A presidente do México, Claudia Sheinbaum, fez um apelo à Organização das Nações Unidas (ONU) para que atue de forma mais efetiva na prevenção de um possível conflito violento na Venezuela. A declaração ocorre em meio ao agravamento das tensões diplomáticas e militares entre Estados Unidos e Venezuela.
Durante sua coletiva de imprensa nesta quarta-feira (17), Sheinbaum reforçou a posição histórica do México contra intervenções estrangeiras e afirmou que a comunidade internacional precisa agir para evitar uma escalada do conflito.
“É fundamental que a ONU cumpra seu papel. A ausência de atuação preocupa. É preciso assumir responsabilidades para impedir qualquer derramamento de sangue”, declarou a presidente mexicana.
O pedido acontece após o governo dos Estados Unidos anunciar um bloqueio a navios petroleiros sancionados que entram e saem da Venezuela. A medida foi classificada pelo governo do presidente Nicolás Maduro como uma “ameaça inaceitável” e elevou ainda mais o clima de instabilidade na região.

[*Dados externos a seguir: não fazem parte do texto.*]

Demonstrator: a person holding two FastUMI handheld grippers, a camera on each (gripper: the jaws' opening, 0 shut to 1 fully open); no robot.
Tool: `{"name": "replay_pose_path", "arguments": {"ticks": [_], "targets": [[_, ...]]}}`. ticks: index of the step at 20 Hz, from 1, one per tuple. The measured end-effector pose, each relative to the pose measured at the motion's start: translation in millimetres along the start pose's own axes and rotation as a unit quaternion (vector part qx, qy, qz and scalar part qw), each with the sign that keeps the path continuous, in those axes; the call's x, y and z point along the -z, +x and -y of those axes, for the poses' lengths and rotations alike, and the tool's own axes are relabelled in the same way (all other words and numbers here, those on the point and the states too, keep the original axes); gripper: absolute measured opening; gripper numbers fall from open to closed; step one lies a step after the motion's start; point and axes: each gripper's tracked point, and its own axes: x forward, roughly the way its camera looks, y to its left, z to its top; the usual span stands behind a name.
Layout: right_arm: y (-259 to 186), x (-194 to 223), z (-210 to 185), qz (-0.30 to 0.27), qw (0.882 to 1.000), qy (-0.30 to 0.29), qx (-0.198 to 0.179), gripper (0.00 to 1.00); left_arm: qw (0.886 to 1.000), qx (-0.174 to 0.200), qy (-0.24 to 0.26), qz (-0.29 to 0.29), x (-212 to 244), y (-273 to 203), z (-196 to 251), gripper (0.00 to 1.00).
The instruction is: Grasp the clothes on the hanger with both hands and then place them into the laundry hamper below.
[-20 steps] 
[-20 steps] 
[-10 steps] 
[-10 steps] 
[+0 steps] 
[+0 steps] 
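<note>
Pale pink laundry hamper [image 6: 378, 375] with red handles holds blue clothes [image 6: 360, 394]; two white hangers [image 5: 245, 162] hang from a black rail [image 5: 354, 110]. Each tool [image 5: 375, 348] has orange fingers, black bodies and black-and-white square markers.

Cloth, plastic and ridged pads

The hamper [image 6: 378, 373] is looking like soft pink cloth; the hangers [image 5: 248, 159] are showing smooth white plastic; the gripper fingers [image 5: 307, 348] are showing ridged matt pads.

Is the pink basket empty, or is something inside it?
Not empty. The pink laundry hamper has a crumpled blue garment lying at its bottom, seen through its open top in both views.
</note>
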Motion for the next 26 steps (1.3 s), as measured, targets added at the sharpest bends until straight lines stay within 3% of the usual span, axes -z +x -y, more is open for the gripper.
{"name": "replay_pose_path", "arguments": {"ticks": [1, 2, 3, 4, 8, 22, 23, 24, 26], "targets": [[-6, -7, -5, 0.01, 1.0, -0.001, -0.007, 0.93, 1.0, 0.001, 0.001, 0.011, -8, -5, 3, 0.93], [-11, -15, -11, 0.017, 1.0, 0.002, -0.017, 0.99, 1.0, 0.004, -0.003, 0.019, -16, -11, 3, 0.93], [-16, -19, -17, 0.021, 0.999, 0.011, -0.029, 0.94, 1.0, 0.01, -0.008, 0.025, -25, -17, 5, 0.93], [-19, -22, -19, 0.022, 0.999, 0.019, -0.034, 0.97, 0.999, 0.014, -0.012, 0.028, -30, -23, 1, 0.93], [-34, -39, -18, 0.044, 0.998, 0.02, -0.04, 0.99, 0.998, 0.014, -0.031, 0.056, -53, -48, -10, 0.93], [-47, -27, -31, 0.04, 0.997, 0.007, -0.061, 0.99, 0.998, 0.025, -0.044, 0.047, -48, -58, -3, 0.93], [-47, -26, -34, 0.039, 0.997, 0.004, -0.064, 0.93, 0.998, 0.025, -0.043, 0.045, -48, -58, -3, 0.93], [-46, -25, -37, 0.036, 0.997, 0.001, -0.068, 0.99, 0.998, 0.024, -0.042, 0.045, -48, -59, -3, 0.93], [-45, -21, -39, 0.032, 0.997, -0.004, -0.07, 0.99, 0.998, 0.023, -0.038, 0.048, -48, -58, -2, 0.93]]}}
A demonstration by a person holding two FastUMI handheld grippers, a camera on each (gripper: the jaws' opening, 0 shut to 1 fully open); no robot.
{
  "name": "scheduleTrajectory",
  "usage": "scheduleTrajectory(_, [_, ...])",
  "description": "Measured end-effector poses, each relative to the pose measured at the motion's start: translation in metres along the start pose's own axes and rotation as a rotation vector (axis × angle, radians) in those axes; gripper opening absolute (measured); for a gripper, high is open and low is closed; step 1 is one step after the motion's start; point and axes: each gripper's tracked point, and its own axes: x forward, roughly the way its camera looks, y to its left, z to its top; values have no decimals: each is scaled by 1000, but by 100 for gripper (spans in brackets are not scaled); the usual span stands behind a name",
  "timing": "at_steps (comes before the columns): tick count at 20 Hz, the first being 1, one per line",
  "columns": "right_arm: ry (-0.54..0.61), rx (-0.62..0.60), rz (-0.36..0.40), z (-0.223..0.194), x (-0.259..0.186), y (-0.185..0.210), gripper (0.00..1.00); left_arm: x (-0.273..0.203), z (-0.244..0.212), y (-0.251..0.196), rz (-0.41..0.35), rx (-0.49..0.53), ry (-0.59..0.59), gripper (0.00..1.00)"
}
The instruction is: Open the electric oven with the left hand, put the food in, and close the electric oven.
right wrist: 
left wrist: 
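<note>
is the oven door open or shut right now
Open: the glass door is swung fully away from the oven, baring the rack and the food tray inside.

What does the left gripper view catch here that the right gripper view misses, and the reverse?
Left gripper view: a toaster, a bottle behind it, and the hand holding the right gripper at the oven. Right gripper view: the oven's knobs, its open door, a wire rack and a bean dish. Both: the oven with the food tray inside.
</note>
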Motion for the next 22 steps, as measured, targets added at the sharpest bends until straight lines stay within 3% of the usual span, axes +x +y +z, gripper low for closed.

Nos últimos dias, Washington também reforçou sua presença militar no entorno do país sul-americano, com o envio de tropas e embarcações de guerra, incluindo um porta-aviões, segundo informações oficiais. O presidente norte-americano, Donald Trump, que já se referiu ao governo venezuelano como uma organização terrorista estrangeira, deve se pronunciar novamente sobre o tema.
Reforço Militar
Washington decidiu reforçar a presença militar no entorno da Venezuela como parte de uma estratégia de pressão política, econômica e de segurança contra o governo de Nicolás Maduro. A medida está ligada a vários fatores combinados:
Em primeiro lugar, os Estados Unidos afirmam que o reforço militar tem caráter dissuasório, ou seja, serviria para inibir ações consideradas hostis por parte do governo venezuelano e de seus aliados. O envio de tropas, navios de guerra e um porta-aviões é interpretado como um recado direto de força e vigilância na região.
Outro ponto central é a questão energética. A Venezuela possui uma das maiores reservas de petróleo do mundo, e Washington intensificou sanções e bloqueios a navios petroleiros para coibir a exportação de petróleo fora das regras impostas pelos EUA, alegando violações de sanções internacionais. O controle marítimo reforça esse bloqueio na prática.
Além disso, o governo norte-americano sustenta que há riscos à segurança regional, citando acusações de envolvimento do regime venezuelano com organizações criminosas, tráfico internacional e grupos considerados terroristas. Embora Caracas negue essas acusações, elas são usadas por Washington para justificar o aumento da presença militar.
O movimento também tem um forte componente político e diplomático. Ao ampliar a atuação militar, os EUA buscam isolar o governo Maduro, pressionar aliados internacionais e reforçar sua liderança estratégica no continente, especialmente em um momento de tensões globais e disputas por influência na América Latina.
Nota da Venezuela
Em reação às iniciativas anunciadas pelo governo dos Estados Unidos, a Venezuela divulgou um comunicado oficial com críticas contundentes ao reforço da presença militar norte-americana e ao bloqueio imposto a navios petroleiros que operam no país.
No texto, o governo venezuelano afirma que as medidas representam uma grave violação da soberania nacional e classifica a postura de Washington como uma estratégia de intimidação, contrária aos princípios do direito internacional e às normas estabelecidas pela Organização das Nações Unidas (ONU). Segundo Caracas, as ações fazem parte de uma política de sanções e pressão que, na avaliação do país, intensifica artificialmente a crise regional.
O comunicado também chama atenção para o risco de ampliação do conflito em escala internacional, alertando que a militarização da região pode provocar instabilidade não apenas na Venezuela, mas em toda a América Latina e no Caribe. Para o governo de Nicolás Maduro, esse cenário eleva a possibilidade de confrontos e dificulta qualquer avanço por meio do diálogo diplomático.
Ainda na nota, a Venezuela reafirma que não aceitará interferência estrangeira em seus assuntos internos e diz que seguirá defendendo sua autonomia por vias políticas e diplomáticas. O país também faz um apelo à comunidade internacional, com destaque para a ONU, para que atue de forma mais efetiva na contenção de ações unilaterais e na preservação da paz.
Por fim, o governo venezuelano reforça a posição de que sanções e bloqueios econômicos configuram uma forma de “guerra econômica”, com impactos diretos sobre a população civil e potencial para agravar as tensões geopolíticas na região.